Monday, January 21, 2008

Tax Maps Paved With 'Paper' Streets

Tapestry Lane could someday showcase the burgeoning wealth that has roosted along Watertown's southwest corridor. But for now, it remains a developer's vision, and one that exists only on paper. This "paper street" exists only on tax maps and is one of about 60 within the city limits. Tapestry Lane, which splits from Loomus Drive, was created less than 20 years ago and still holds the potential for development while other paper streets have sat idle for more than 100 years.
Companies with plans to purchase vacant land in the city might find that these paper streets will slow development and cost thousands of dollars to research.
Paper streets are formed when private developers file with the city plans to subdivide their land. The individual lots are sold to potential homeowners, and a strip of land, usually connecting to an existing road, is set aside. On this strip, the developer will usually construct a road, giving property owners access to their land. If the lots don't sell as expected, the streets are never built. The streets remain unzoned and untaxed because they are expected to be given to the municipality.
If the owners who formed lots within the past 20 years stop paying taxes, enough information exists for the city to foreclose on the lot and auction it to the highest bidder.
Researching the property owners' whereabouts on these older unrealized developments has become too tedious for city staff. The developments proposed as late as the 1940s are harder to research because the landowners have moved from the area, sold the lots to third parties or died.
"A lot of these streets are still owned by private developers," said Kenneth A. Mix, city planning and community development coordinator. "About half, the city has the deed and half don't."
The city this spring will auction 18 properties, some of which were abandoned by property owners who purchased land attached to paper streets. When it became clear that the land would never be developed, the owners stopped paying taxes. Some of those parcels were then taken by the city for back taxes.
M32 Charles St. is a 5,000-square-foot lot along Cleveland Street owned by the city. The hillside lot was once subdivided for a single-family house but remains vacant and covered in brush.
"An engineer probably drew up the plans sight unseen, and when they took a look at the land, they saw they couldn't build there," Mr. Mix said.
At least a dozen properties between Cleveland and Lillian streets were subdivided and do not have any road frontage. According to tax maps, Francis, Charles, Seymour and Stuart streets all connect to Lillian Street, even though none of them physically does.
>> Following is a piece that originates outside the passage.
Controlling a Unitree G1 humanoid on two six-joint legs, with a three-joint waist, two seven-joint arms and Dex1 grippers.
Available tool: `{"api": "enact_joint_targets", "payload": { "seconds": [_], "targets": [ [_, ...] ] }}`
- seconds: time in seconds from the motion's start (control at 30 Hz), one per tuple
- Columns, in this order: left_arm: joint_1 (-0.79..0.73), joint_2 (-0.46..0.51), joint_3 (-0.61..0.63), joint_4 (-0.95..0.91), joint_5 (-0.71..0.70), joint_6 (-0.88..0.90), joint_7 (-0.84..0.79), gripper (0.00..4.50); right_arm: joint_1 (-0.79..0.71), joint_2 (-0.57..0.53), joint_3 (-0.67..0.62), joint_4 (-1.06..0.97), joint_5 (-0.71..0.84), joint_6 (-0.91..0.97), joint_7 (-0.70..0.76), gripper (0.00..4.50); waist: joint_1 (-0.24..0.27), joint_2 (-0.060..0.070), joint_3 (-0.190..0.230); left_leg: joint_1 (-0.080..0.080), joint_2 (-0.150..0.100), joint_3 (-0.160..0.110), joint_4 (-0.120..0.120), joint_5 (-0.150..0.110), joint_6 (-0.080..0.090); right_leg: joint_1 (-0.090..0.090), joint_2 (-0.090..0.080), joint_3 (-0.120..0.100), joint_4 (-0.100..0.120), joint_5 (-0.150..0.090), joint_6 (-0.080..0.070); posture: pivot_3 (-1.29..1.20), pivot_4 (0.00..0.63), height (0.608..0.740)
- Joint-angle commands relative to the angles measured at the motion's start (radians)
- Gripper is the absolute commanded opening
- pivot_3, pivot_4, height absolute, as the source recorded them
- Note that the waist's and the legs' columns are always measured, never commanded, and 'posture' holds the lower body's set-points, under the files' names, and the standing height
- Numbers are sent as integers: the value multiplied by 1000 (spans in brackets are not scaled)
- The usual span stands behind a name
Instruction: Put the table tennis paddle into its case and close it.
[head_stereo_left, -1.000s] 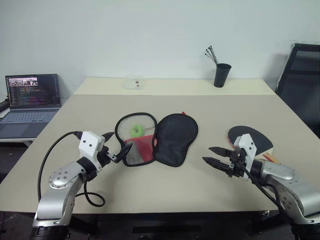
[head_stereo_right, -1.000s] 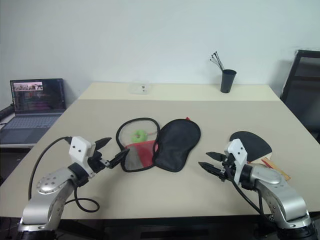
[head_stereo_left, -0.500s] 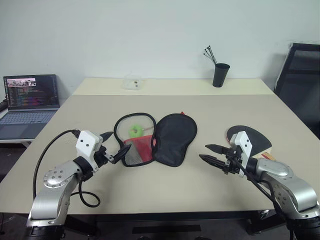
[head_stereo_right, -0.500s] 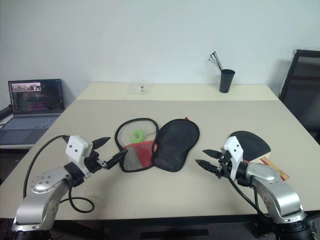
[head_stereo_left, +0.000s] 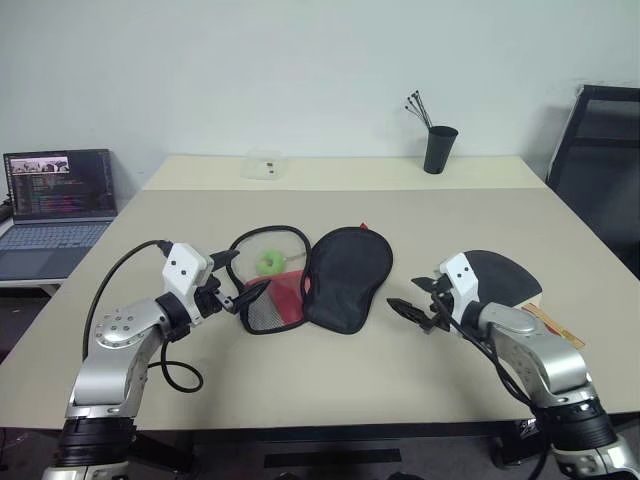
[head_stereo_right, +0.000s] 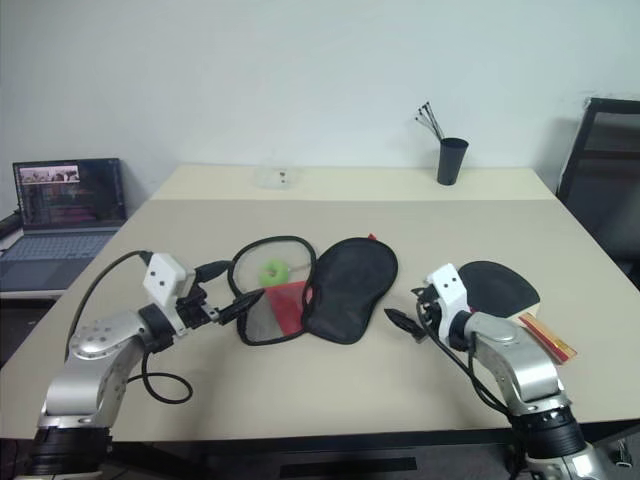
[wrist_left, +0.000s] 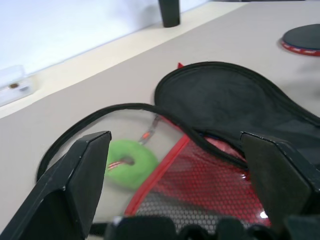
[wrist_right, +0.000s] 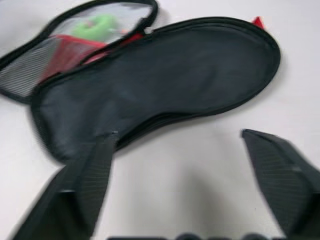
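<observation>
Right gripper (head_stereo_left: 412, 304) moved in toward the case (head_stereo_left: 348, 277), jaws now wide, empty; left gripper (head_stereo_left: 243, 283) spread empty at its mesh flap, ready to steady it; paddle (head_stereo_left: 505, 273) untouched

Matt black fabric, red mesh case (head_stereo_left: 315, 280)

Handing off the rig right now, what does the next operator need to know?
Left gripper: open, holding nothing, at the near edge of the case's mesh half.
Right gripper: open, holding nothing, pointing at the soft black-and-red fabric case, which lies unzipped and spread flat at mid-table.
Black-faced, red-rimmed table tennis paddle: flat on the table behind the right gripper, untouched.
Left to do: pick up paddle, insert, zip shut.
</observation>
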Motion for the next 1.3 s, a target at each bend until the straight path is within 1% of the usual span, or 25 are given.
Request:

West Division Street, a paper street owned by Michael D. Doney that connects Mill Street with Route 11, was rezoned by the council in December. Mr. Doney said at a Dec. 3 meeting that he intended to subdivide the land and sell a portion of it to a neighbor, dissolving the paper street.
Mr. Mix said the process took more than a year to complete.
"And that was an easy one," he said.
Other paper streets are more complex. An owner of the road connecting Hancock and Lincoln streets has not been found. Because finding the owner can be such a daunting task, the city can hire consultants to do the research.
Brownell Abstract Corp., 135 Park Place, offers title searching, abstracting and title insurance for land in the north country.
Owner Michael D. Yonkovig said he receives a few requests each year from private property owners searching for information about unresolved properties. Mr. Yonkovig said that in many instances, property owners' land will end at the center of the proposed road, giving them the right to access their land, even if the road is never built.
A deal to get utilities to those properties would have to be struck between the property owners and the municipality.
A land rights dispute has been brewing for the past few months over Gardener Avenue, a paper street that connects to Huntington Street.
When the owner of the paper street couldn't be found, the city took claim to the thoroughfare and sold a quit-claim deed to the land to Riverside Gardens LLC in 2001. When the Riverside Gardens planted trees and flowers and constructed a shed, it landlocked another property owned by Lynn Maitland, who now has filed suit against the company.
"The property owners were well aware of the situation of the property at the time they purchased it," city Attorney Robert J. Slye said. "I look at it now and they bought our right to build a city street because that's the only right we had."
Riverside Gardens asked the city in October to refund the purchase price and taxes paid for the plot of land.
The City Council decided early this month not to fulfill that request.
"We don't owe them anything from a legal standpoint," Councilman Joseph M. Butler Jr. said.
A city judge ruled that Riverside Gardens remove the objects it built so that an access road can be build to Miss Maitland's property.
"Our business sustained large costs to adhere to the judge's decision as we had to physically move our building, this disconnecting and reconnecting electricity, gardens were removed and trees were cut down and removed," Thomas W. O'Riley, owner of Riverside Gardens, wrote in a letter to the council.
While the city doesn't actively seek to find paper street owners, it will if requested, City Manager Mary M. Corriveau said.
"We'll go back and research who filed for the development," she said. "We need to determine what the deeds say before we can do anything with the land."